Son yıllarda sıklıkla ‘’farkındalık, süreklilik, yenilenebilir, sürdürülebilir’’ gibi kelimeleri daha çok çevre ile ilgili konularda duymaya başladık.
Eskiden bu kelimeler pek kullanılmazdı, zira dünya nüfusu bu kadar yoğun değildi, insanların alım güçleri daha düşüktü. Dolayısı ile üretim ve tüketim döngüsü daha yavaş ve daha az ürün ile gerçekleşiyordu.
Ülkeler arasındaki ikili anlaşmaların artması, birkaç ülkenin bir araya gelip birliktelikler kurup, gümrük duvarlarını indirmesi, doğu bloğunun açılması, Çin’in çok ucuza ve yüksek miktarda ürünü pazara sunabilmesi ile ekonominin parametreleri değişti. İnsanların alım gücü arttı, ürünlere erişimi arttı, refah seviyesi yükseldi.
Artan üretimin insan ve çevre üzerindeki olumsuz etkileri nedeni ile sera gazlarının artması neticesinde dünyanın ısısı yükselmeye başladı.
Buzulların erimesi, Everest Dağı’ndaki karların hızla erimesi gibi net sonuçlar ortaya çıkmaya başlayınca ‘’karbon ayak izi’’ birçok ülkenin ve de büyük üreticinin dilinde dolaşır oldu. Hatta bunu PR çalışmalarında bir araç olarak kullanıp, üretimlerini daha doğal ve çevreci yapmaya gayret eden birçok üretici doğdu.

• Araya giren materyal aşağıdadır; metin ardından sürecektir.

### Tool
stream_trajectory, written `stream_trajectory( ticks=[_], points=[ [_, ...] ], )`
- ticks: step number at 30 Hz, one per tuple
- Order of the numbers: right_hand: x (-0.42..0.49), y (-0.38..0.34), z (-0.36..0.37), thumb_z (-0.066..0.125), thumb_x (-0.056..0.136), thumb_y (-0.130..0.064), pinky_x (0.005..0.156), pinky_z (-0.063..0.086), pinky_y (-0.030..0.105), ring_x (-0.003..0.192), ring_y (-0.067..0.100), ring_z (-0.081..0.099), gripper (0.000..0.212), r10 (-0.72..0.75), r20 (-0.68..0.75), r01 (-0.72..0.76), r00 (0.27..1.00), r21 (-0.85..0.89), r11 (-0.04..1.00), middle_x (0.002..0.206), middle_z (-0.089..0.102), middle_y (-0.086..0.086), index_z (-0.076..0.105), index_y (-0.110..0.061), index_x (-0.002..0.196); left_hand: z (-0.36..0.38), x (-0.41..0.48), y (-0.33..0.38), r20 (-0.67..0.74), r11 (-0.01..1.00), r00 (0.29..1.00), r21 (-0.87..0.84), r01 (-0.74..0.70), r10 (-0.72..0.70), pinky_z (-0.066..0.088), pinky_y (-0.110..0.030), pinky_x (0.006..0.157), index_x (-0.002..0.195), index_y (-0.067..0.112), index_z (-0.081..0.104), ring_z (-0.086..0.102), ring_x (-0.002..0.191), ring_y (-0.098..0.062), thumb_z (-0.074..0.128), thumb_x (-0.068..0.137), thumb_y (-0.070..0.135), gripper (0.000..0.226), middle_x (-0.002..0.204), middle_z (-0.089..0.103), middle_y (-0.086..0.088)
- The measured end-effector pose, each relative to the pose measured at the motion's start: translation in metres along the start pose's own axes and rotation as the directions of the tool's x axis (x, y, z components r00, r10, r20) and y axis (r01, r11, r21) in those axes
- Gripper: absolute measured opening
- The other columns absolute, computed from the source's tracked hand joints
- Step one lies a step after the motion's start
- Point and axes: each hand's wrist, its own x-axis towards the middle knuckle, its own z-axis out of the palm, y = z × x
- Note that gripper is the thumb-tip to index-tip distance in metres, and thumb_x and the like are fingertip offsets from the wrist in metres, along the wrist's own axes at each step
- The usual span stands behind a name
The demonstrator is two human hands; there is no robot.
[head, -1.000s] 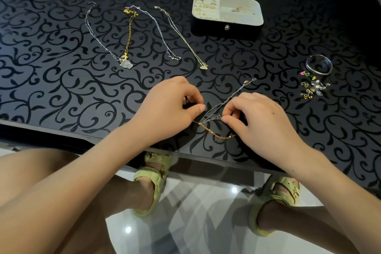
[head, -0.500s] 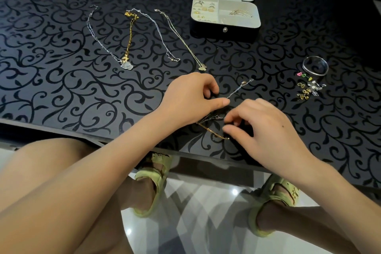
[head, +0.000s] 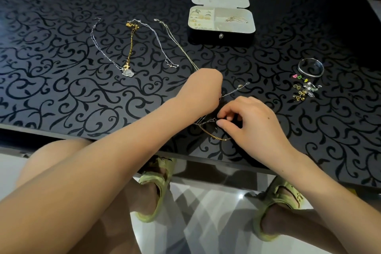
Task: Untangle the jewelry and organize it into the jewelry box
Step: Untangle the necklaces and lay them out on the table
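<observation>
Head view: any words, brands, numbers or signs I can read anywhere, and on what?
No readable text anywhere in this view.
Jewelry box: plain black front with a snap, no label or brand.
Table: swirl pattern only, no lettering.
Sandals: any marks on the straps are too blurred to read.

Jewelry box (head: pixel 221 33) behind tangled chains (head: pixel 208 123), bangle (head: pixel 311 67) right.
</observation>
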Motion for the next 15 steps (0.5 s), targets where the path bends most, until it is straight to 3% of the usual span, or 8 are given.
stream_trajectory(
  ticks=[3, 6, 8, 10, 11, 13, 15],
  points=[
    [-0.004, 0.002, 0.0, 0.068, 0.082, -0.027, 0.073, 0.039, 0.028, 0.082, 0.016, 0.05, 0.007, 0.005, 0.019, -0.005, 1.0, -0.01, 1.0, 0.078, 0.056, -0.009, 0.068, -0.023, 0.089, 0.001, -0.001, 0.008, 0.041, 0.97, 0.993, 0.215, -0.113, 0.107, 0.031, -0.027, 0.068, 0.059, 0.013, 0.029, 0.042, 0.076, -0.021, 0.041, 0.085, -0.005, 0.034, 0.063, 0.033, -0.001],
    [-0.006, 0.004, 0.0, 0.068, 0.083, -0.026, 0.073, 0.039, 0.027, 0.081, 0.015, 0.05, 0.005, 0.007, 0.014, -0.007, 1.0, -0.002, 1.0, 0.077, 0.054, -0.01, 0.067, -0.024, 0.088, -0.001, -0.002, 0.007, 0.085, 0.947, 0.986, 0.276, -0.162, 0.144, 0.03, -0.026, 0.069, 0.059, 0.013, 0.026, 0.036, 0.079, -0.02, 0.039, 0.085, -0.005, 0.034, 0.072, 0.039, -0.008],
    [-0.007, 0.004, -0.001, 0.067, 0.083, -0.027, 0.073, 0.038, 0.026, 0.081, 0.014, 0.049, 0.004, 0.015, 0.015, -0.015, 1.0, 0.001, 1.0, 0.077, 0.054, -0.01, 0.066, -0.024, 0.087, -0.002, -0.002, -0.001, 0.082, 0.991, 0.993, 0.098, -0.088, 0.08, 0.032, -0.028, 0.063, 0.061, 0.005, 0.037, 0.041, 0.076, -0.022, 0.039, 0.083, -0.006, 0.024, 0.077, 0.05, -0.019],
    [-0.007, 0.004, -0.001, 0.067, 0.084, -0.027, 0.072, 0.038, 0.026, 0.08, 0.013, 0.049, 0.003, 0.02, 0.013, -0.02, 1.0, 0.005, 1.0, 0.077, 0.053, -0.01, 0.065, -0.024, 0.085, -0.006, -0.005, -0.011, 0.075, 0.976, 0.997, -0.217, 0.022, -0.006, 0.037, -0.025, 0.066, 0.077, 0.001, 0.053, 0.054, 0.081, -0.021, 0.04, 0.087, -0.004, 0.017, 0.089, 0.062, -0.015],
    [-0.007, 0.004, -0.001, 0.066, 0.084, -0.027, 0.072, 0.037, 0.025, 0.08, 0.013, 0.049, 0.003, 0.02, 0.013, -0.021, 1.0, 0.005, 1.0, 0.077, 0.053, -0.011, 0.065, -0.024, 0.084, -0.007, -0.009, -0.016, 0.076, 0.915, 0.996, -0.398, 0.07, -0.043, 0.04, -0.019, 0.067, 0.08, 0.005, 0.054, 0.058, 0.085, -0.016, 0.04, 0.09, -0.002, 0.019, 0.094, 0.066, -0.009],
    [-0.007, 0.003, -0.001, 0.065, 0.084, -0.027, 0.071, 0.036, 0.024, 0.081, 0.012, 0.049, 0.003, 0.025, 0.017, -0.025, 1.0, 0.002, 1.0, 0.078, 0.054, -0.011, 0.064, -0.024, 0.084, -0.006, -0.018, -0.024, 0.111, 0.699, 0.99, -0.701, 0.14, -0.087, 0.04, -0.013, 0.064, 0.077, 0.014, 0.048, 0.061, 0.08, -0.006, 0.036, 0.096, 0.003, 0.025, 0.093, 0.069, -0.002],
    [-0.006, 0.003, 0.0, 0.064, 0.086, -0.027, 0.071, 0.035, 0.024, 0.081, 0.012, 0.048, 0.004, 0.037, 0.027, -0.037, 0.999, -0.005, 0.999, 0.078, 0.054, -0.01, 0.064, -0.024, 0.083, -0.006, -0.027, -0.028, 0.155, 0.477, 0.983, -0.859, 0.184, -0.102, 0.04, -0.013, 0.061, 0.073, 0.014, 0.042, 0.062, 0.074, -0.006, 0.032, 0.098, 0.0, 0.031, 0.087, 0.069, -0.001]
  ],
)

20’den fazla ülkeye ihracat yapan Pürkay A.Ş. uzun yıllardır ürettiği zemin kaplamalarında, poliüretan esaslı olanını daha çevreci yapabilmek için 2017 yılında, TÜ- BİTAK desteği ile, ’Yenilenebilir kaynaklar ile poliüretan zemin kaplama üretilmesi’’ için Ar-Ge çalışmalarına başladı. Amaç petrol türevlerinden uzaklaşarak, bitkisel kökenli yağlardaki hidroksil gruplarını kullanarak poliüretan self levelling ürün üretilmesini gerçekleştirmekti.
Ülkemizde üretimi olan kanola, pamuk, ayçiçek gibi yağlarda OH grubunun mevcut olmaması nedeni ile ve de Ar-Ge çalışmamızda bio-yağlarını herhangi bir tepkimeye sokarak OH grubunu eklemeyi amaçlamadığımızdan, OH grubu içeren Castor Yağı ile Ar-Ge çalışmasını sürdürmeye karar verdik.
Polieter ve poliester reçineler kullanılarak yapılan poliüretan esaslı ürünlerin formulasyonlarında çeşitli aditivler mevcuttur.
Bu aditivler çökme önlemek, ürün içindeki eksender ve de dolgu malzemeleri ile pigmentleri ıslatmak, yüzeyde oluşabilecek köpükleri engellemek ve de kür süresini geciktirmek veya uzatmak için kullanılmaktadır.
Aditiv üreticileri, ürünlerini üretirken de, piyasada yaygın olarak kullanılan polieter ve poliester reçinelerin yapısını göz önünde tutarak çalışamlarını geliştirmektedirler.
Bio-yağlar ile poliüretan self leveling malzeme üretimi dünyada olmadığından, aditiv üreticileri bu yönde bir çalışma gerçekleştirmemişlerdir.
Dolayısı ile poliüretan self levelling ürünün bio yağlar ile üretilmesindeki en büyük zorluk, polieter ve poliester reçinede çalışan aditivler içinden, bio-yağlar ile çalışabilecek, bu yağlara uyumlu aditivlerin tespiti noktasında gerçekleşmiştir.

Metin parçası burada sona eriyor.